2006年9月18日月曜日

予感の風

昔、『魔法騎士レイアース』というアニメがあって、原作は『カードキャプターさくら』で有名なCLAMP。いわば知るひとぞ知る漫画家であったCLAMPは、漫画、アニメとメディアミックス展開された『レイアース』によって広く知られるようになった……、のだと思います。実際『レイアース』は鳴り物入りで、といってもいいくらいの力のいれようで展開されたのですが、例えば、アニメの宣伝を電車の吊り広告でおこなったといったらそのやる気のほども見えるのではないかと思います。そして、例によって例のごとく、私はアニメを見、漫画を集め、あまつさえCDにまで手を出したのでありました。

『予感の風』は、メディアミックス展開を見せる『レイアース』のキャラクターソング集としてリリースされた『魔法騎士レイアース ORIGINAL SONG BOOK』に収録の一曲、歌っているのは鳳凰寺風を演じる笠原弘子でした。
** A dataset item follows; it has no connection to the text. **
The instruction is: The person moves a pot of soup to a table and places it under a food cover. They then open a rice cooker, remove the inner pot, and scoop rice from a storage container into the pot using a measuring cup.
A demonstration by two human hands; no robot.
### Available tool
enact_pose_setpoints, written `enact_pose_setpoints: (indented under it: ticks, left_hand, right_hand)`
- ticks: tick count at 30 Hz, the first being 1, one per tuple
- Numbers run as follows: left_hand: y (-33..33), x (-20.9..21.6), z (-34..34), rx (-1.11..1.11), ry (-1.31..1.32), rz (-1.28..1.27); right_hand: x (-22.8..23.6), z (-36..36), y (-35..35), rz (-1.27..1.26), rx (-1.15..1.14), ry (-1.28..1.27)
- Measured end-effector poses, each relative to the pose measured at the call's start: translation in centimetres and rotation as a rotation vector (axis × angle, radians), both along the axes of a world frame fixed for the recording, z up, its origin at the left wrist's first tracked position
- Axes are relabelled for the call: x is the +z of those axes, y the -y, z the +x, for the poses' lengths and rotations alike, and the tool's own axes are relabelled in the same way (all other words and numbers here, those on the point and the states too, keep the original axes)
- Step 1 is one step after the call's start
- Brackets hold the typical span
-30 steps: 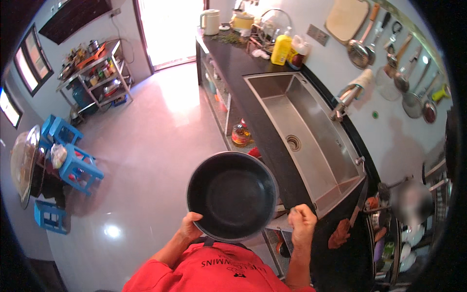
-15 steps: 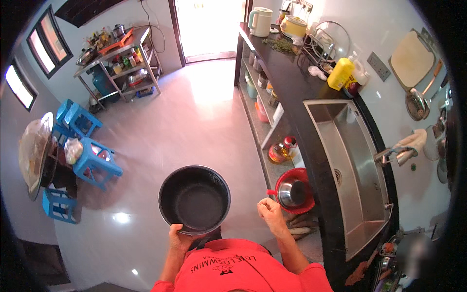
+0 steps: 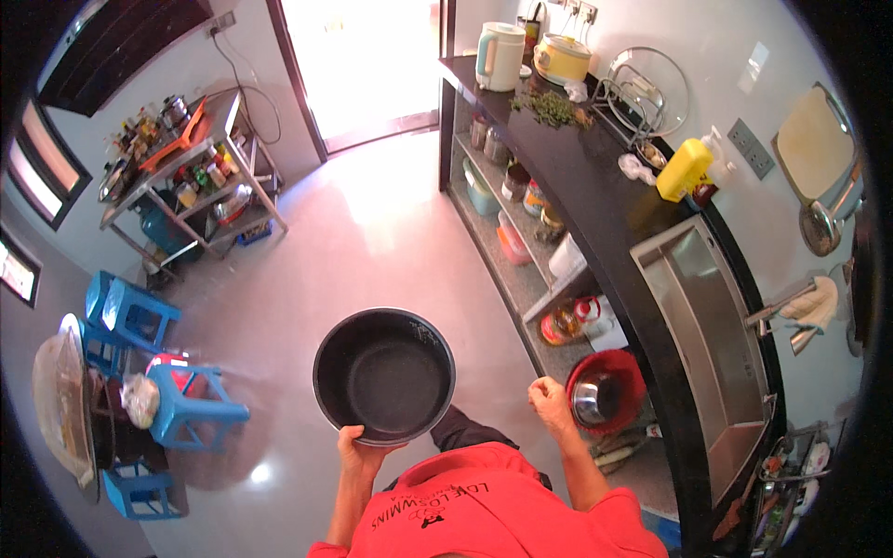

このアルバム、歌い手の技量もあって全曲をお勧めできるかというと実に微妙なのですが、こと笠原弘子に関してはよいと断言してもいいと思っています。技巧派かといわれれば残念ながらそういうわけでもないのですが、けれど歌というのは技巧だけがものをいうものでもありません。笠原弘子の独特のやわらかな雰囲気は、鳳凰寺風というキャラクターを決定的に確立させ、そして『レイアース』という文脈を抜きにしても、よいと思える曲を作り上げています。ちょっとポップな曲調、しっとりと落ち着いた風合いはこの曲を聴いている私の心を優しく穏やかになだめるかのようで、ああ美しいなあ、いい曲だなあとそんな感じにうっとりします。

実は『レイアース』は、私の最初期のアニメの時代に引導を渡したアニメでした。私は物分かりのいい消費者だったから、ことCD、サントラの類に関しては出る順出る順に買っていって、そしてついにそれら物量は私の把握能力を上回ってしまったのでした。サントラやら関連アルバムやらが次から次へとリリースされた『レイアース』。ちょうどその時代、他のアニメも似たような方向へ走ったのですが、私はそういう風潮になんだか疲れてしまって、アニメもほとんど見なくなってしまったのでした。『レイアース』に関しては、最後だけは見たかな。けど、中抜きだった。行き当たりばったりの展開、各キャラ平等に与えられる見せ場の陳腐さにげんなりして、だから私にとって『レイアース』とは、あえて振り返りたくない過去のものなのです。

でも、それでも『予感の風』は好きです。同アルバム収録の『ずっと』とともに、私の大切な曲として、これから先もずっと記憶されることだろうと思います。